To produce concentrated fertilizers required for current agronomic practices, first-generation electrical ammonia synthesis facilities will be large and require batteries and ammonia concentrators (23). The cost of additional unit operations will limit adoption, but the emission reduction potential is high, and payments for these reductions could create favorable economics at large operations. In addition to new routes to ammonia, electrical methods using plasma reactors are under development that directly synthesize nitrate, potentially simplifying the production of N fertilizers (24). Green N fertilizers are indistinguishable from currently used chemicals and there is no barrier to adoption.
Biological Synthesis.
Microbially derived N is another potential low-emission N source. Some soil microbes, in addition to those that form nodules, possess the ability to fix N and adding these microbes to the soil can reduce the need for chemical fertilizer. The carbon and energy for N fixation is supplied by the plant and it is likely that this fertilizer will be efficient because of its proximity to the root system (25). Plant roots exude large amounts of photosynthate (26), and a portion of this exudate can likely be directed to N fixation without much trade-off. If new N fixing plants or microbes are designed to increase exudates to increase this source, yield reduction may occur, and this trade-off must be considered against the environmental benefits.
Electric Implements.
Farm operations consume fossil fuels and emit CO2. Equipment manufacturers are exploring electrification for performance advantages, and similar to electric cars, tax incentives could drive adoption of electric tractors. The emissions of these vehicles depend on the electricity mix, and using renewable power could create zero-emission farm equipment (27).
Phase 3: Redesign for Low Emissions
The third phase of agriculture’s green transition entails a complete system redesign of agricultural practices for emission reduction and soil carbon storage. Much like the distributed characteristics of renewable power, emission-optimized agriculture will not rely on scale or concentration for efficiency and will use small, distributed, precision systems. Ultralow emission production will use fewer chemicals and novel inputs such as locally produced, low-concentration fertilizers, biological amendments, and genetics specifically bred for this agronomic system. Crop management will entail precise application of fertilizer and chemicals aided by small, automated implements that are guided by distributed sensors and mesh networks. At full implementation, these technologies can reduce field emissions by 71% (1,744 kg CO2e/ha; Fig. 1 and SI Appendix, Table S1).

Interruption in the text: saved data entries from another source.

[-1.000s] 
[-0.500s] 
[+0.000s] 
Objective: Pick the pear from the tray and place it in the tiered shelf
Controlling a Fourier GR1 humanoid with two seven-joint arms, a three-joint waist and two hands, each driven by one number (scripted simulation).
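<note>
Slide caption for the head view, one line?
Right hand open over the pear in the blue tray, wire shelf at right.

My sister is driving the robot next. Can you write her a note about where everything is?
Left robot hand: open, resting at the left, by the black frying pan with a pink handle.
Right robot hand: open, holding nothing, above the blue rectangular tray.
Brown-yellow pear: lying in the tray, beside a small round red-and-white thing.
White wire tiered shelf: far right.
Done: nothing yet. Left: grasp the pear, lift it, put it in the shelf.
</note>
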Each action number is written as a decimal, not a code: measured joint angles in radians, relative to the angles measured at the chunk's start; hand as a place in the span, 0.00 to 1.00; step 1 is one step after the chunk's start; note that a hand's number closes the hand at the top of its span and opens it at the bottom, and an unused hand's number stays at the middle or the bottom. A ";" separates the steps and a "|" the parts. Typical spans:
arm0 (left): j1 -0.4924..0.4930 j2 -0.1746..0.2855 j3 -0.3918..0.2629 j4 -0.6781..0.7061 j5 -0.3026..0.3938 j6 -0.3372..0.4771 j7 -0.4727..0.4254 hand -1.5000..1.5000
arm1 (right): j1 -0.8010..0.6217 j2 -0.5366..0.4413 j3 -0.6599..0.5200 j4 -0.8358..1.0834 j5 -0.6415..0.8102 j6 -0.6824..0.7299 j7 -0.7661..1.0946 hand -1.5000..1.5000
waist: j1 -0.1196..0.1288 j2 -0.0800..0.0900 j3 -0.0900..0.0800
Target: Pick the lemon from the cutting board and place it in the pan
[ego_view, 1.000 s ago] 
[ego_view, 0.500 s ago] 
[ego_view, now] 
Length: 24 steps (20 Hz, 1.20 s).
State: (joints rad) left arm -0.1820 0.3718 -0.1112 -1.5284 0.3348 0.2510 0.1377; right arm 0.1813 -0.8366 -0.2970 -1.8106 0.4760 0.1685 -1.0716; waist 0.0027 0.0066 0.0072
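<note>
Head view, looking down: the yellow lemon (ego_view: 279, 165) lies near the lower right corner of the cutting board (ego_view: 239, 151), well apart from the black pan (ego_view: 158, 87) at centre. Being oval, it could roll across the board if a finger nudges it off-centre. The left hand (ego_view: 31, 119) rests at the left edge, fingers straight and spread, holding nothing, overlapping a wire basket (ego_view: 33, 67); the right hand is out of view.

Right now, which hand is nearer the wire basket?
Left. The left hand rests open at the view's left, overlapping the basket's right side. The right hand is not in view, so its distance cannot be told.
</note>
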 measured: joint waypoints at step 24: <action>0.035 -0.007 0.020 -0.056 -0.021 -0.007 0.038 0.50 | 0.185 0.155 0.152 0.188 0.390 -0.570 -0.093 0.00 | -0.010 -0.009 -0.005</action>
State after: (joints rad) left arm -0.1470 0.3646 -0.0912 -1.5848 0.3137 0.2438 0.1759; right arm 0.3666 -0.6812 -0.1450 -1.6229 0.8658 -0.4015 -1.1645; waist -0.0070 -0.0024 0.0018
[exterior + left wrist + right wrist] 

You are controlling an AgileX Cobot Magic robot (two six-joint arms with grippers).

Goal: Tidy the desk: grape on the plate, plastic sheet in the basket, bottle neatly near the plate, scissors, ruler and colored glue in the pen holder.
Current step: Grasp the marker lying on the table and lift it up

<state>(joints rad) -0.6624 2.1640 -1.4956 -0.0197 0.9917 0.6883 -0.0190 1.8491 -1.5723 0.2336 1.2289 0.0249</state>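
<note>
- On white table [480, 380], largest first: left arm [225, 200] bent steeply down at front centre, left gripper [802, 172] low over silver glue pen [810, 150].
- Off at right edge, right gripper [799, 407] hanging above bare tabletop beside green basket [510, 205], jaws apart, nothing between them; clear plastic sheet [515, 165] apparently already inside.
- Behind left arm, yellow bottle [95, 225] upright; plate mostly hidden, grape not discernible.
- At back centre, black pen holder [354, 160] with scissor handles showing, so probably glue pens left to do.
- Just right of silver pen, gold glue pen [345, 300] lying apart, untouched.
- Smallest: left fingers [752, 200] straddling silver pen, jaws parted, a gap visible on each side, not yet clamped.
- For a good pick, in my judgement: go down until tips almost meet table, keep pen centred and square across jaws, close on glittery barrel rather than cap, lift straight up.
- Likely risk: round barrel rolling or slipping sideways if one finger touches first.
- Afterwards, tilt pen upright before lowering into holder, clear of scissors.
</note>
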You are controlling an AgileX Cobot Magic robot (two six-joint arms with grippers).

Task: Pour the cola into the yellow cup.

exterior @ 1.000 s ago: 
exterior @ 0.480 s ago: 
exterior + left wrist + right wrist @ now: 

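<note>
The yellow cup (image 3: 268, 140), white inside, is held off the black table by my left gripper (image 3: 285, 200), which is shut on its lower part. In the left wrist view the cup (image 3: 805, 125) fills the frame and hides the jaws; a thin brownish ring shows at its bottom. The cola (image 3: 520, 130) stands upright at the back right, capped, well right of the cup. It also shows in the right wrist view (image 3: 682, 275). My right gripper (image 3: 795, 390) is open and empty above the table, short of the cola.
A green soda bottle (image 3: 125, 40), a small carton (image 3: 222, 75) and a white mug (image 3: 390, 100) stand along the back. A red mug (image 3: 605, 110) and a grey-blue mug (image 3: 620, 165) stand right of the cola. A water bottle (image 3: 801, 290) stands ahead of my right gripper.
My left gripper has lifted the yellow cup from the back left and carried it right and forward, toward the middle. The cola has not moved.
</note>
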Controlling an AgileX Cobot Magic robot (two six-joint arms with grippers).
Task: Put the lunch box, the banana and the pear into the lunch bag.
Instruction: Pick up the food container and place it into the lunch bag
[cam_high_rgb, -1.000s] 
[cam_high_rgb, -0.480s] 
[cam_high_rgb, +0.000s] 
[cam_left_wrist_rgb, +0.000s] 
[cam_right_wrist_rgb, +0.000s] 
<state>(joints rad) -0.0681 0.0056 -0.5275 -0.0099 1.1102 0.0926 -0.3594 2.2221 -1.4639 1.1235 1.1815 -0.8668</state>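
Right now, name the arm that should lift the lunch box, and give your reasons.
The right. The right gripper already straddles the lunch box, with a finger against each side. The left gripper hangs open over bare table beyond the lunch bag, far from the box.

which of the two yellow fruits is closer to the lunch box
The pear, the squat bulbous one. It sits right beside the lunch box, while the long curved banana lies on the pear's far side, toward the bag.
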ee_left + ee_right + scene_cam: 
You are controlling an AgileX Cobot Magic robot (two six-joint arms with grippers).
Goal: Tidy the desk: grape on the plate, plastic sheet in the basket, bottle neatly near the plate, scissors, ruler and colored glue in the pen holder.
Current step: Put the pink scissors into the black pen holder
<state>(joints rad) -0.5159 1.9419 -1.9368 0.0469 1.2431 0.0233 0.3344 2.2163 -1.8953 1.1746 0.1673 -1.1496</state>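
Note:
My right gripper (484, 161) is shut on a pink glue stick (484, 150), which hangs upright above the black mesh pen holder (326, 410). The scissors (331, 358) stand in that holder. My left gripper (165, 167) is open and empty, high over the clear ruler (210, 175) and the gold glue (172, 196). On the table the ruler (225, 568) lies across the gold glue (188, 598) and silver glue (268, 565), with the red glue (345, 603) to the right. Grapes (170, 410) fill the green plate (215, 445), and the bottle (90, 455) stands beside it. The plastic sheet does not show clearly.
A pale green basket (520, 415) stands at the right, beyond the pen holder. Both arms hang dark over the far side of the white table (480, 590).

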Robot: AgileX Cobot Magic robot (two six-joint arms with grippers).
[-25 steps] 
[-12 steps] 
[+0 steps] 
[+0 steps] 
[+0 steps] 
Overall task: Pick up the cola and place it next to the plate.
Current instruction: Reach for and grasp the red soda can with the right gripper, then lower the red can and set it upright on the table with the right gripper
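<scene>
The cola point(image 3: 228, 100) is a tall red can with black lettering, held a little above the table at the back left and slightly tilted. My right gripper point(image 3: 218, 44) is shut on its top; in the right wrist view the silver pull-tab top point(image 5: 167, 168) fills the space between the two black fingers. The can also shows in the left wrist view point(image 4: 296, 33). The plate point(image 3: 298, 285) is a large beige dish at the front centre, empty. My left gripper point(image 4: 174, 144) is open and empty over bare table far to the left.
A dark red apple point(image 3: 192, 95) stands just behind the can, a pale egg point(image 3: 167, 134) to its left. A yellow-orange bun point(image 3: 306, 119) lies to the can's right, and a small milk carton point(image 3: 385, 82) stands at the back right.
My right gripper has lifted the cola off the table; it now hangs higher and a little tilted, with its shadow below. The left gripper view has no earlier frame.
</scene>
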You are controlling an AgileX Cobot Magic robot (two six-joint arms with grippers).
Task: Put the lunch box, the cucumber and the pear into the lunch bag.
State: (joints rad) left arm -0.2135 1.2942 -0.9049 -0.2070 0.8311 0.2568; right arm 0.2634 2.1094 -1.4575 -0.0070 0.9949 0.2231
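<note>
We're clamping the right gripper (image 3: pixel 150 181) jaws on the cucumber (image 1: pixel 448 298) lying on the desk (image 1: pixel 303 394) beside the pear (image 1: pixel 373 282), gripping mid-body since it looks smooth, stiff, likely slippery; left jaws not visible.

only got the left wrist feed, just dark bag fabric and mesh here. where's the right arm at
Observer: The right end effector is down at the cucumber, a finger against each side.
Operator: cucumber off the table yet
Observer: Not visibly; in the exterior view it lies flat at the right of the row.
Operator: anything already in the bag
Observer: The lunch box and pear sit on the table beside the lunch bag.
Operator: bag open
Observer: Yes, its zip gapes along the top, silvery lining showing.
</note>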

For soil carbon storage, new agronomic insight will assist adoption of cover crops, no-till, and other soil health and carbon sequestration management practices. Technologies will promote soil carbon storage, and crop genetics may be specifically designed to boost soil carbon sequestration in cash crops and cover crops (28).
While this production system would be difficult to adopt today, years of transition, preparation for these tools, ecosystem service payments, and sector interest will make adoption significantly easier. Substantial and ongoing technical innovation is required for this phase of the agricultural transformation, and confidence in a receptive user base is necessary to encourage technology developers to undertake 5- to 10-y development cycles. Given their high potential but significant risk, these technologies are ideal targets for public support, philanthropic investment, and patient private capital.
Genetics to Support Low and Negative Emissions.
Crops designed for low-emission production systems will combine high yield and N use efficiency (29). In addition to optimizing root growth, novel genetics may allow N fixation by cereal crops with improved nutrient use efficiency (30). In developing these traits, it is critical to consider the cropping system, as traits that are beneficial in one crop to reduce emissions can boost emissions in another crop (31).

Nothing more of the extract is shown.